Açık söyleyeyim mi? AKM’ye ‘güzel’ diyenin zevkinde bir tuhaflık vardır!
Kültür Bakanlığı bir zamanlar “AKM” denen ve Taksim’in göbeğinde senelerdir mezbele gibi uzanan enkazın yerine inşa ettirilmesi düşünülen yeni bina için müsabaka açmış ve...
Kültür Bakanlığı bir zamanlar “AKM” denen ve Taksim’in göbeğinde senelerdir mezbele gibi uzanan enkazın yerine inşa ettirilmesi düşünülen yeni bina için müsabaka açmış ve dünyanın önde gelen mimarî büroları projelerini göndermişler...
Projelerden bir-ikisi basında yayınlandı ve hemen ardından da mâlûm tiradlar tekrar okunur oldu: AKM cumhuriyetin “simge binası” imiş, Türkiye’nin çağdaşlaşmasını temsil edermiş, devrimlerin ve lâikliğin sembolü sayılırmış, dolayısı ile mutlaka kalması, yıkılmaması ve restore edilmesi gerekirmiş!
Taksim’deki “güzel” dedikleri enkaz şahikası o mezbeleye “çağdaşlık” sıfatını verenlerin yeni projeleri beğenmemeleri, AKM’nin haşmetinin eşsiz olduğunu söylemeleri tabiîdir; zira ideoloji, zihinlerindeki herşeye sadece hâkim olmuştur!
Açık söyleyeyim: Ben, AKM’yi eski hâlinde bile olsa güzel, şık ve “estetik”bulanların zevkinden şüphe ediyorum, hattâ “Bu binaya ‘güzel’ diyen, zevksizdir” demekten de çekinmiyorum!
BEKTAŞÎ FIKRASI İLE AYNI!
Peki, yeni projeler çok mu hoş, çok mu mükemmel ve estetik?

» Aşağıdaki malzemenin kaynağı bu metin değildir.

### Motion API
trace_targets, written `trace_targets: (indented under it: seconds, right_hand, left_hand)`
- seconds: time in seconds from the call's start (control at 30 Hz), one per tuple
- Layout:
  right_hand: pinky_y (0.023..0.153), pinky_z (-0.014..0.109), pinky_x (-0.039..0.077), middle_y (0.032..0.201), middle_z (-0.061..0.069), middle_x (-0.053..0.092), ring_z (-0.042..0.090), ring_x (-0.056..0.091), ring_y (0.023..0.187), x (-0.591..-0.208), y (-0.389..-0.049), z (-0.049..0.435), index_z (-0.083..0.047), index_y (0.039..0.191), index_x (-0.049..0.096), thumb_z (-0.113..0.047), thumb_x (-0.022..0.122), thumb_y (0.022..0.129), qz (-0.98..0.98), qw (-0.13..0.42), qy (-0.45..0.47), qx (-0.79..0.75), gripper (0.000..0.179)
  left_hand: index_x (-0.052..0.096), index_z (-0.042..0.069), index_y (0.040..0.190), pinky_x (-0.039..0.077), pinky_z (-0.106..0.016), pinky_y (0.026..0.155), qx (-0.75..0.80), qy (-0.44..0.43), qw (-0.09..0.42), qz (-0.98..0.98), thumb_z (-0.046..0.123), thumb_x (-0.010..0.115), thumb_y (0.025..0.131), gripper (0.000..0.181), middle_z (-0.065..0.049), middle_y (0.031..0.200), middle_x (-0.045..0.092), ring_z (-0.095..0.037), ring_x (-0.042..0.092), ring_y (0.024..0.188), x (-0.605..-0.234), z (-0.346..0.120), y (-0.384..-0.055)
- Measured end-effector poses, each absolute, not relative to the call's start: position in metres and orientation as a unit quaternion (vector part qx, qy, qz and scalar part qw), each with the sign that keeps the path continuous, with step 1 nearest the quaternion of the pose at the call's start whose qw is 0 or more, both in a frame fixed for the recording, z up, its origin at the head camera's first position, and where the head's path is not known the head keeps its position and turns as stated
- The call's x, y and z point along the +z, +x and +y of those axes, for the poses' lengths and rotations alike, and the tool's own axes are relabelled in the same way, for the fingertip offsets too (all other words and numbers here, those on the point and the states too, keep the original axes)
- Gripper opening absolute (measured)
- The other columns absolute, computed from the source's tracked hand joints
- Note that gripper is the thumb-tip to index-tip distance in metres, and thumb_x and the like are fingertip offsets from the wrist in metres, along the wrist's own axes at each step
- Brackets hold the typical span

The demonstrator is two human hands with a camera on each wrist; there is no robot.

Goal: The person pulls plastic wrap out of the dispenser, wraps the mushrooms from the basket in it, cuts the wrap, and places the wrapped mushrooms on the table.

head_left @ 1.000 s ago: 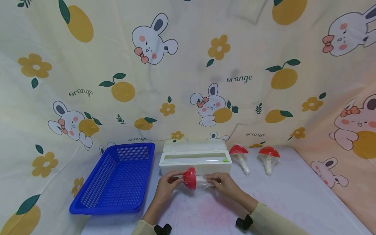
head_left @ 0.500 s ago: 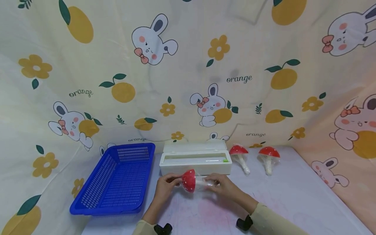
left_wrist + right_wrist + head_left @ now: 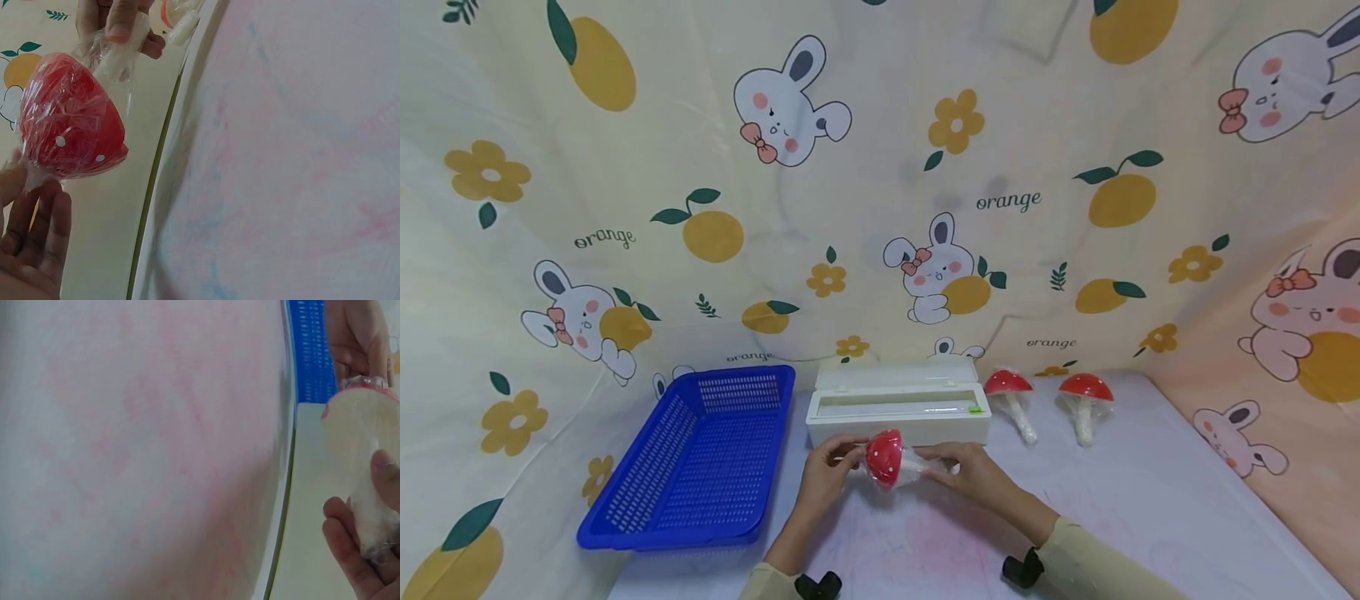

Burada, hatıra o meşhur Bektaşi fıkrası geliyor: Hani adam Bektaşi’ye iki desti içerisinde iki farklı şarap uzatmış, “Erenler, bir tat da, hangisinin iyi olduğunu söyle” demiş; Bektaşi ilk destidekini tattıktan sonra içmediği ikinci şarabı işaret ederek “İyisi, bu!” demiş. Adam “Tatmadığın şarabın daha iyi olduğunu nasıl bilebilirsin ki?” diye sorunca Bektaşi “Bu içtiğimden daha kötüsünün olması mümkün değil de, onun için” cevabını vermiş.